(Data begins)

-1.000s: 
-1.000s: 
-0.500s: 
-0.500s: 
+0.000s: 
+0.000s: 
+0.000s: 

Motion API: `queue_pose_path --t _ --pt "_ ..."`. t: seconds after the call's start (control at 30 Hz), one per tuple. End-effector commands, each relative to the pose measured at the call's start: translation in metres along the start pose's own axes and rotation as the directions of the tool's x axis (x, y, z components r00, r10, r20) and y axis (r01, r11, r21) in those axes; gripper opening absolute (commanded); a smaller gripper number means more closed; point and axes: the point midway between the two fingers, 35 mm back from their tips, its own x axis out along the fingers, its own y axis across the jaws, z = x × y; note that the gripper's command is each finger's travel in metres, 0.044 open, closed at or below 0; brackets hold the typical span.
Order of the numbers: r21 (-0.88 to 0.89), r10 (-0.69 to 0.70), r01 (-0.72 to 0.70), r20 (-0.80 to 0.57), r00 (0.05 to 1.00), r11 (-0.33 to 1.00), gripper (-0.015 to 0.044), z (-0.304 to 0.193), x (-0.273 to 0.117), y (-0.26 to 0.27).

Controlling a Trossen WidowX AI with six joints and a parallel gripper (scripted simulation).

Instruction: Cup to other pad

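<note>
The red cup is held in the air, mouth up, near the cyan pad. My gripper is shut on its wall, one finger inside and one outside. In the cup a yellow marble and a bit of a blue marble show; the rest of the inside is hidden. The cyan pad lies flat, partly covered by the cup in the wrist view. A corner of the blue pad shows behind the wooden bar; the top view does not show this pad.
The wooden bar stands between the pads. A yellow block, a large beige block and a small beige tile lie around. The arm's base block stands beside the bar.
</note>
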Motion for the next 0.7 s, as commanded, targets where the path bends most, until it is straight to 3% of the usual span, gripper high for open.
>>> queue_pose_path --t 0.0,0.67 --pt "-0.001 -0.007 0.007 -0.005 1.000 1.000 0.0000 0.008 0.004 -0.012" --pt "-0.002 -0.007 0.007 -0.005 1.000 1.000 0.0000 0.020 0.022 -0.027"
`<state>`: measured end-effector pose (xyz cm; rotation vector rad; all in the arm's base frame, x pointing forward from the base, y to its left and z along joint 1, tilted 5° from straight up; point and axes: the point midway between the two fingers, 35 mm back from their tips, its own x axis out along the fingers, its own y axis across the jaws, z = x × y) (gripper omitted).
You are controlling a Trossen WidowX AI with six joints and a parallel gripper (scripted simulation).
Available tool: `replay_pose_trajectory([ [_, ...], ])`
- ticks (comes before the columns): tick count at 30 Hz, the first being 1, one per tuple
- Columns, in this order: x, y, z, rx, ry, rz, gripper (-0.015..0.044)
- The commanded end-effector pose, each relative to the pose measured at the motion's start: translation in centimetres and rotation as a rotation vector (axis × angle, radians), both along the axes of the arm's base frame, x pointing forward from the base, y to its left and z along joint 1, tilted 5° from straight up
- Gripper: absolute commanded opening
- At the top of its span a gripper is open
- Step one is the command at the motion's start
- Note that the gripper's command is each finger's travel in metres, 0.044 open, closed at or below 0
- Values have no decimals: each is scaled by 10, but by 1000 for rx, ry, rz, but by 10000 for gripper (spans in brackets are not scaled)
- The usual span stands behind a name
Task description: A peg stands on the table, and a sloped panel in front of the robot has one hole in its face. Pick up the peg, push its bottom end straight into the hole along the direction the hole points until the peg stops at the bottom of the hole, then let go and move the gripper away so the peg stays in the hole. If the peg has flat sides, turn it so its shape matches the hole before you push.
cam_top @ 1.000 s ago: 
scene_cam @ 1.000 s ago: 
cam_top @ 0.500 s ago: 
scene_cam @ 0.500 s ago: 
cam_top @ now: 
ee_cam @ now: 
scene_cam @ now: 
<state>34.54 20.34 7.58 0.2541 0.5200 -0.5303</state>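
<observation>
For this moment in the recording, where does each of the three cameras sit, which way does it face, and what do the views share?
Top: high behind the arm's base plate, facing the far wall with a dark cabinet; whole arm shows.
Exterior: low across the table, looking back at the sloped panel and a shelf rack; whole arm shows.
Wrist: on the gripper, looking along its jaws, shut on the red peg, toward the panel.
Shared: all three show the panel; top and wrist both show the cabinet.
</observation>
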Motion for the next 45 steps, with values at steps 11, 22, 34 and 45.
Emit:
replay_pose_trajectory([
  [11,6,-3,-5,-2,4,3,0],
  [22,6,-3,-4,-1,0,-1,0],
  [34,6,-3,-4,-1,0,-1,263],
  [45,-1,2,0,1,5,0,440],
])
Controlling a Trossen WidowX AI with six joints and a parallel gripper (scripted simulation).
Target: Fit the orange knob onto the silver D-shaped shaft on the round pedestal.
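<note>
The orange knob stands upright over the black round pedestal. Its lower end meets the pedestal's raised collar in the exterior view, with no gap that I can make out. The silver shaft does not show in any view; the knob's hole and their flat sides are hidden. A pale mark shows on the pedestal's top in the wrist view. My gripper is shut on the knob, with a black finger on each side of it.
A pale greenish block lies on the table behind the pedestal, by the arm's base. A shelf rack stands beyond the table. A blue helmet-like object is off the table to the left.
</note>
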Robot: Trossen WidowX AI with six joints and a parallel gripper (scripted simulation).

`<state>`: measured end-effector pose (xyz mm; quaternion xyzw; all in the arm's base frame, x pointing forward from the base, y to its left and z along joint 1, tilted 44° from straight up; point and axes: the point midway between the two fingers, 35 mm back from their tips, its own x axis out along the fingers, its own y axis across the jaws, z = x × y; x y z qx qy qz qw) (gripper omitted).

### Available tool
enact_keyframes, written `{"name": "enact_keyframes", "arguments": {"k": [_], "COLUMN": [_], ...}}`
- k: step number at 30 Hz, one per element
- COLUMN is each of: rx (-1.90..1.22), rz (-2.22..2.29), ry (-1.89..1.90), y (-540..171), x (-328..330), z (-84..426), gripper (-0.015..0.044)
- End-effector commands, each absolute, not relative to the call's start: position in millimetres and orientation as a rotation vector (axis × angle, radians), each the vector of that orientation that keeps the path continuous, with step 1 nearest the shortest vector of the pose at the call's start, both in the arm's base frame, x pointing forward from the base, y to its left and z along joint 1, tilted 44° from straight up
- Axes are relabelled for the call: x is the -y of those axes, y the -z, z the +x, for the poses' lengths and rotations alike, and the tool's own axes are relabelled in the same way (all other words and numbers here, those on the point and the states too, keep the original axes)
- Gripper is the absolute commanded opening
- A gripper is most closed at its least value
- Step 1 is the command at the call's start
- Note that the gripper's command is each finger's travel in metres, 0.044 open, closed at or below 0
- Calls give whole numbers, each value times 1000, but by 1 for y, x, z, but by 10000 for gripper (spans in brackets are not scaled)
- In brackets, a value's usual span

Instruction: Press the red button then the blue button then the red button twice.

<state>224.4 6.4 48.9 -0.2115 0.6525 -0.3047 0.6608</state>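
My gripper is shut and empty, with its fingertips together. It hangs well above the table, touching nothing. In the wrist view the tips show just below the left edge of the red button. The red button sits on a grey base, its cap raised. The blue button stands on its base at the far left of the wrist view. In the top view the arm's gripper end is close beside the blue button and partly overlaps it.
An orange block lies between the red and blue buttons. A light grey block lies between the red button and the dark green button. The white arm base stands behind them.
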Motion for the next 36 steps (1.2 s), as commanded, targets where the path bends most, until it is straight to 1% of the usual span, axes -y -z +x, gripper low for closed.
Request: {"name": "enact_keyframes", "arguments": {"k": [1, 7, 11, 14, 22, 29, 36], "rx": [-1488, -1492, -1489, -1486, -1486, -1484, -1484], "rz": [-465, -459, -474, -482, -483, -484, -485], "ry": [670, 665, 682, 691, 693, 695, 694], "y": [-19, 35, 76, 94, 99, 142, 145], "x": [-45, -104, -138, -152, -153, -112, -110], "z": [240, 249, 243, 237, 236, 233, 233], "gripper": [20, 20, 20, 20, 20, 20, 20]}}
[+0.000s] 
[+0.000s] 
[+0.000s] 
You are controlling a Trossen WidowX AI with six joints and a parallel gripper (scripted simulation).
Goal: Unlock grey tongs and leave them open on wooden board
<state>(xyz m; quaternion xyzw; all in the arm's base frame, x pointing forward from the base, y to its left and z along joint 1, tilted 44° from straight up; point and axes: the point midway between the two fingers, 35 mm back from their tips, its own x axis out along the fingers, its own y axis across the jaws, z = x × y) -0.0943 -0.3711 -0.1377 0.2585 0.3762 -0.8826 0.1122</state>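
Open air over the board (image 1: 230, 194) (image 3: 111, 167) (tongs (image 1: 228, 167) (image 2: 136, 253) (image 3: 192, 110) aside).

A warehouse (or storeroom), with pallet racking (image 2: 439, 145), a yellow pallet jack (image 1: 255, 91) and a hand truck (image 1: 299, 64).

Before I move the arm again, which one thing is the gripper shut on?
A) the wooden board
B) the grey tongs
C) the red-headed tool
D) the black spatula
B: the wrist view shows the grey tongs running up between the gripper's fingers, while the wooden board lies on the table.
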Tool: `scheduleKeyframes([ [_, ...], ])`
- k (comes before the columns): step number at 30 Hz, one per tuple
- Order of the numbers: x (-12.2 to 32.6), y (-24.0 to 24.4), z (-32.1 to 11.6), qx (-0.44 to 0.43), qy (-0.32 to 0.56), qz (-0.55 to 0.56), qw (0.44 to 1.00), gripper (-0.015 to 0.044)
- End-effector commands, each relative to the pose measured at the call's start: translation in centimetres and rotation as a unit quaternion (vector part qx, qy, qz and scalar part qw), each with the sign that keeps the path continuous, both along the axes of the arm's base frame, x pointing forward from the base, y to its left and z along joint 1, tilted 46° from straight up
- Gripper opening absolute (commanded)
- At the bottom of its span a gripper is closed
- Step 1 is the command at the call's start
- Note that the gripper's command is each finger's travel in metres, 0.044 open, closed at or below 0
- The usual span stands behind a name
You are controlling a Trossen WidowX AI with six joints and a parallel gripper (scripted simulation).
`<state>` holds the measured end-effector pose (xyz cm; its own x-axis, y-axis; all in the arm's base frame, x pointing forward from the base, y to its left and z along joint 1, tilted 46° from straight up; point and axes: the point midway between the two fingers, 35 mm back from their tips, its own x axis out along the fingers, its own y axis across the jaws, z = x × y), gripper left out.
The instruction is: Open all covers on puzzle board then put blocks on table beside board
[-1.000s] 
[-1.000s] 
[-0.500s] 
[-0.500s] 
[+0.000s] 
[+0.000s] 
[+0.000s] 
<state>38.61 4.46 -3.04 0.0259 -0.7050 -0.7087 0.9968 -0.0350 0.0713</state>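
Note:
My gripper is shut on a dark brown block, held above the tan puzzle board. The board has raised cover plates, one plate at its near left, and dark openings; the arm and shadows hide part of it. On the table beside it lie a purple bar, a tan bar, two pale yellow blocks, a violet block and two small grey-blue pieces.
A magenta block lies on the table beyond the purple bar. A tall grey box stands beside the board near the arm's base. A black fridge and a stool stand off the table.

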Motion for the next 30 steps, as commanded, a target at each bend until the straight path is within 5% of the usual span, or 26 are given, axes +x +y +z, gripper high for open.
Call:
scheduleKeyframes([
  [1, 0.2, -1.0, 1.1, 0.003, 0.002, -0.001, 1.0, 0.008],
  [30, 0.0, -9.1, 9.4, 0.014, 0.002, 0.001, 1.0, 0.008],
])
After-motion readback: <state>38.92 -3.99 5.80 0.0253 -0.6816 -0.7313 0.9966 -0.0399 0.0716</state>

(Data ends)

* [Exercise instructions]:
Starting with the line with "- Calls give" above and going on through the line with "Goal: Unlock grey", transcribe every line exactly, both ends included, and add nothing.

* [Answer area]:
- Calls give whole numbers, each value times 1000, but by 1 for y, x, z, but by 10000 for gripper (spans in brackets are not scaled)
- In brackets, a value's usual span

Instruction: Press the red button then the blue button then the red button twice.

<state>224.4 6.4 48.9 -0.2115 0.6525 -0.3047 0.6608</state>
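My gripper is shut and empty, with its fingertips together. It hangs well above the table, touching nothing. In the wrist view the tips show just below the left edge of the red button. The red button sits on a grey base, its cap raised. The blue button stands on its base at the far left of the wrist view. In the top view the arm's gripper end is close beside the blue button and partly overlaps it.
An orange block lies between the red and blue buttons. A light grey block lies between the red button and the dark green button. The white arm base stands behind them.
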Motion for the next 36 steps (1.2 s), as commanded, targets where the path bends most, until it is straight to 1% of the usual span, axes -y -z +x, gripper low for closed.
Request: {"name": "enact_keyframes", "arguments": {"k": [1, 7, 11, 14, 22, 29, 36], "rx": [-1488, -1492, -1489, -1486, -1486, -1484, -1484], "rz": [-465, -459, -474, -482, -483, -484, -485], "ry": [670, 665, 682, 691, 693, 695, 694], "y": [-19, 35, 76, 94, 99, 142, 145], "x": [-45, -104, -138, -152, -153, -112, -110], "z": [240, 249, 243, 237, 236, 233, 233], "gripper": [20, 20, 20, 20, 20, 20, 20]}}
[+0.000s] 
[+0.000s] 
[+0.000s] 
You are controlling a Trossen WidowX AI with six joints and a parallel gripper (scripted simulation).
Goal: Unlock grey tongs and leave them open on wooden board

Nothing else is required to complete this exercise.